In the fall of 1996, shortly after school began, Dr. Marianne B. Martino of the District called the plaintiffs, and spoke with Marissa's father. Dr. Martino testified that she offered to have Marissa's special education needs evaluated by the District, but Marissa's father declined the offer, because he and his wife had decided to send Marissa to Stratford Friends. Both Mr. and Mrs. F. testified that Dr. Martino did not make such an offer, but only asked where Marissa was attending school. The Hearing Officer credited Dr. Martino's testimony, and there is no contrary nontestimonial evidence.

In September 2000, Dr. Marlene Moore, then the District's Supervisor of Special Education, contacted the family. Dr. Moore testified that she had a conversation with Marissa's mother, in which she offered to evaluate Marissa. According to Dr. Moore, Mrs. F. said that she was thinking about returning Marissa to the District, and Dr. Moore then told Mrs. F. to let her know if she wanted Marissa evaluated. Mrs. F. testified that when Dr. Moore told her to think about it and to let her know whether she wanted an evaluation, Mrs. F thought she was being told that the District was not an appropriate place for Marissa. However, the Hearing Officer interpreted this exchange as an offer from the District to evaluate Marissa should her parents decide to return her to District schools, rather than a rebuff to an attempt to return her to District schools. There is no contrary evidence except Mrs. F.'s testimony. In addition, Mrs. F.'s testimony seems in some tension with testimony by both Mr. and Mrs. F. admitting that, prior to the spring of 2002 when they sought a due process hearing, they did not want the District to offer Marissa a special education program.

Marissa remained a student at Stratford Friends through the end of the 2000-2001 school year. At that point, Marissa had completed the equivalent of sixth grade (Stratford Friends is an ungraded school), and was ready to move on to another school.
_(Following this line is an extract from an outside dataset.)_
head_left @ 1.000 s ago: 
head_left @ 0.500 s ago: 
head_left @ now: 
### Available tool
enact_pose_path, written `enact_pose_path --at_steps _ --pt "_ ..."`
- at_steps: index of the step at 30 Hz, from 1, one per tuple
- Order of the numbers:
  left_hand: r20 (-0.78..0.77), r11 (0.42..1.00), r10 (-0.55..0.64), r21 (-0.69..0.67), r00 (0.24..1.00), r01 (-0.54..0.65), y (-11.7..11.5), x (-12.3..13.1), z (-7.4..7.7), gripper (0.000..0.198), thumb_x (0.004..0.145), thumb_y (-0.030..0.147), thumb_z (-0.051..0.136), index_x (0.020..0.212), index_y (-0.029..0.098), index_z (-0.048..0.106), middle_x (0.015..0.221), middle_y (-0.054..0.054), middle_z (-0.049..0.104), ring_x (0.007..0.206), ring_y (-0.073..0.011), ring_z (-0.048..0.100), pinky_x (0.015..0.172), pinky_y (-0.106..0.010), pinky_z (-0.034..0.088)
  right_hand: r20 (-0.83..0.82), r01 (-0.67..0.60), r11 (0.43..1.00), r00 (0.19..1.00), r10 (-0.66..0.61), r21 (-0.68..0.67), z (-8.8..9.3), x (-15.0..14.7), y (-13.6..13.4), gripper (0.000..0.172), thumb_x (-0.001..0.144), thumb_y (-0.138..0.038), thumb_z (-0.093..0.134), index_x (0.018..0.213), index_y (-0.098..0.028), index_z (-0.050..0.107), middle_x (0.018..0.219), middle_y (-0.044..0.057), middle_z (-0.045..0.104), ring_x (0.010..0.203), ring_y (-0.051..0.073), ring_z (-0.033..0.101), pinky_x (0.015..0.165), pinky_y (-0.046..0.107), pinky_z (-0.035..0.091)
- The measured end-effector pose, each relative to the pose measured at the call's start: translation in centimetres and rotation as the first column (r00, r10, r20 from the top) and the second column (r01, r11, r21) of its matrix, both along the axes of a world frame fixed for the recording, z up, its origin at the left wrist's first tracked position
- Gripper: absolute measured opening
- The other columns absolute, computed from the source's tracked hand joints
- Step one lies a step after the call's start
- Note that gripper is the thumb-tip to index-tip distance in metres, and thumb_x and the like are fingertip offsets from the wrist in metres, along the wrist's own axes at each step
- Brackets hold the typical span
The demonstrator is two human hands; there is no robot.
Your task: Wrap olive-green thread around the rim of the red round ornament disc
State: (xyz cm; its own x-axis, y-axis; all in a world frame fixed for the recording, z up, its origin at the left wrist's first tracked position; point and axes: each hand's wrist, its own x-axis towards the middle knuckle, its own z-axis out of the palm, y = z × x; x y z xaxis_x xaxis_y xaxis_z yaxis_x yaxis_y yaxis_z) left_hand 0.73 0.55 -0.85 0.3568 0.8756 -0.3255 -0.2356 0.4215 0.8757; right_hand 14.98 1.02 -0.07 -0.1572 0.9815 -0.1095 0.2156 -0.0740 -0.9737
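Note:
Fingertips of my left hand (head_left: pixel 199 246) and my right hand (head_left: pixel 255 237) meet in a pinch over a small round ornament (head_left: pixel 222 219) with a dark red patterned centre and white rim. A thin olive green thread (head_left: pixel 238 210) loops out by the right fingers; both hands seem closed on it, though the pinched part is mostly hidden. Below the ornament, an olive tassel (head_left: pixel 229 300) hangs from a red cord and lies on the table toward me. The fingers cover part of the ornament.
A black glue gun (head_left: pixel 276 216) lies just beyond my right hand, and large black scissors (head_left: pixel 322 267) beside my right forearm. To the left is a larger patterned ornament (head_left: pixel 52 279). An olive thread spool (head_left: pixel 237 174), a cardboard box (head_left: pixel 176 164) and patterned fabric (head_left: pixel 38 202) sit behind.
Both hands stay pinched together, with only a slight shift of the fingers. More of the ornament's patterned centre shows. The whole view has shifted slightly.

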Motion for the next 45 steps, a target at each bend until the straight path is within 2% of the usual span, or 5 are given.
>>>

Her parents briefly considered sending her to a District school, but chose instead to send her to Delaware Valley Friends School for seventh grade. Because Delaware Valley Friends was more than ten miles outside the District's boundaries, the District refused to provide transportation for Marissa or to reimburse her parents' transportation expenses. This dispute eventually led her parents to request mediation and, on March 31, 2002, they formally requested a due process hearing. Subsequently, Marissa's parents engaged counsel.

Once the F.'s expressed a desire for District involvement in Marissa's education, the District evaluated Marissa's special education needs, completing an initial "individual education program" ("IEP") in July 2002. In October 2002, after some delay to complete a speech and language evaluation, the District finalized its IEP for Marissa. Plaintiffs claim that the evaluation and the IEP were inadequate and unreasonably tardy. The District counters that the final IEP was both legally adequate and timely.

At the due process hearing, held in several sessions from October 2002 through April 2003, Marissa's parents not only challenged the District's refusal to provide transportation, but contended that the District had failed to meet its obligation to provide a free and appropriate public education, under the Individuals with Disabilities Education Act ("IDEA"), and under Section 504 of the Rehabilitation Act of 1973 ("Section 504"). They claimed that the District had failed to provide Marissa with an IEP, and had failed to conduct adequate "child find" activities to notify parents of children with disabilities of their rights to special education. The plaintiffs argued that the District should therefore be required to reimburse Marissa's tuition costs from 1996 onward and to provide her with compensatory education.

As to the tuition reimbursement claims, the Hearing Officer found that the plaintiffs had delayed too long before seeking relief. Applying a limitations period adopted by the Third Circuit in Bernardsville Bd. of Educ. v. J.H., 42 F.3d 149, 157-58 (3d Cir. 1994), the Hearing Officer found that the plaintiffs should not have waited to seek relief for more than one year after the District's allegedly wrongful actions began. He also found that the District's "child find" activities were legally sufficient. Despite these rulings, and his finding that the 2002 IEP was adequate, the Hearing Officer nonetheless awarded plaintiffs tuition reimbursement for the 2001-2002 and 2002-2003 school years. In June 2003, the Special Education Due Process Appeals Review Panel ("Appeals Panel") reversed this award and denied all tuition reimbursement. The Appeals Panel affirmed those portions of the Hearing Officer's decision that rejected the plaintiffs' claims for compensatory education and their challenge of the 2002 IEP.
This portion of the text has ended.